Applying a mild electrical current to a particular part of the brain could improve mathematical abilities in people who suffer impaired skills or in patients who have suffered strokes or other neurological problems, British researchers reported in November.
The weak current apparently allows neurons to fire more freely, stimulating the ability to learn, the researchers reported in the journal Current Biology. Reversing the flow of the current made it more difficult for neurons to fire, impairing learning ability.
The improvements in learning persisted for at least six months in the small study.
"It's perfectly conceivable that this type of stimulation can change people's capacity to learn," said Dr. Edwin M. Robertson, a neurologist at Beth Israel Deaconess Medical Center in Boston, who was not involved in the research. "The stimulation techniques they are using, people think, can alter the capacity of circuits in the brain to change, and those changes underlie our capacity to learn."

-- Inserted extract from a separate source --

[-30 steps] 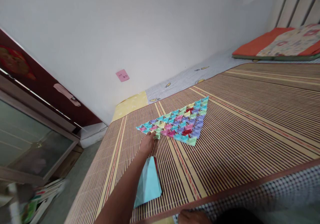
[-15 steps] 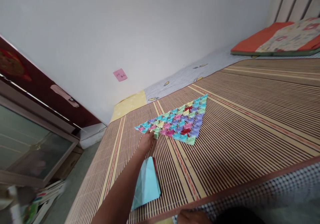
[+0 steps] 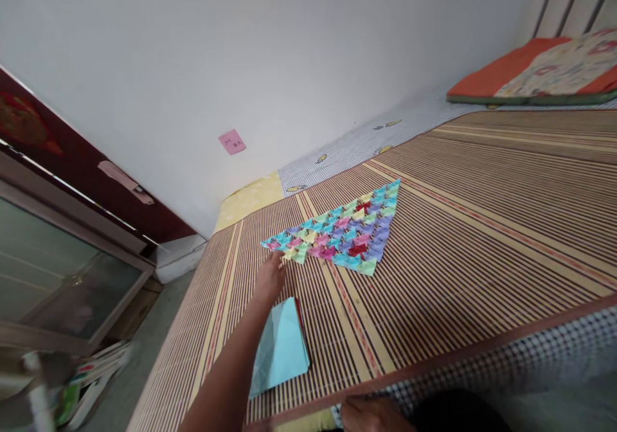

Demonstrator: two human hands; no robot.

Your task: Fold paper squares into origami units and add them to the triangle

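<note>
Small folded paper pieces in blue, green, pink, purple, yellow and red form a triangular sheet point(image 3: 344, 233) on the striped mat. My left hand point(image 3: 270, 276) reaches to its lower left edge, fingers stretched out by the yellow and pink pieces. I see nothing held in it; whether the fingertips touch the paper is unclear. Under my left forearm, partly covered by it, lies a stack of light blue paper point(image 3: 286, 348) with a red edge beneath. My right hand point(image 3: 371, 414) is curled at the mat's front edge, cut off by the picture's bottom; its fingertips are hidden.
The striped mat point(image 3: 463, 226) covers a bed against a white wall. A folded orange and floral quilt point(image 3: 530, 72) lies at the far right. A pink note point(image 3: 232, 142) is on the wall. At left stand a glass-fronted cabinet point(image 3: 62, 278) and printed papers point(image 3: 91, 380) on the floor.
My left hand has moved slightly left along the sheet's edge, uncovering a yellow piece. My right hand remains at the front edge.
</note>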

An estimated 6.5 percent of the population has a severe problem with even basic numerical understanding, a problem called developmental dyscalculia. As much as 20 percent have milder difficulties with math that present significant practical, educational and employment difficulties.
Neuropsychologist Roi Cohen Kadosh of the University of Oxford and his colleagues hope the technique they are developing can eventually be used to improve mathematical ability among such people, but they are still a long way from that goal.
The seat of mathematical capacity is the parietal lobes, which lie at the back of the head. Kadosh and his colleagues used a technique called transcranial direct current stimulation, in which a helmet applied to the head allows a very weak current to be passed through it. The current produces only a very slight tingling sensation, Kadosh said. Such stimulation has been studied for at least a decade for its potential to treat various neurological defects, including the after-effects of stroke.
The team worked with 15 volunteers ages 20 and 21, using a numerical variation of the well-known Stroop test. In the conventional Stroop test, the word "red," for example, might be printed in green. An adult asked to identify the color of the word may hesitate longer than a child due to confusion between what he sees and what he reads.
The mathematical version assigns numerical values to shapes previously unseen by the participants. The researchers might then ask them which of two shapes has a large value, confusing them by making the picture of the shape with the larger value smaller than the picture of the shape with the smaller value.
Passing a current through the subjects' brains in one direction while they were learning the task improved their ability to mentally manipulate the shapes, while passing the current in the opposite direction impaired it. Six months later, the difference was still apparent.
Left unanswered is whether this type of stimulation can help people with dyscalculia, Robertson said. Testing it in children with the disorder will be especially tricky.
"We always have concerns about using children in any experimental situation," he said. "They are a vulnerable group, it is difficult for them to give consent and their brain is still developing. We have to move gingerly toward that aim."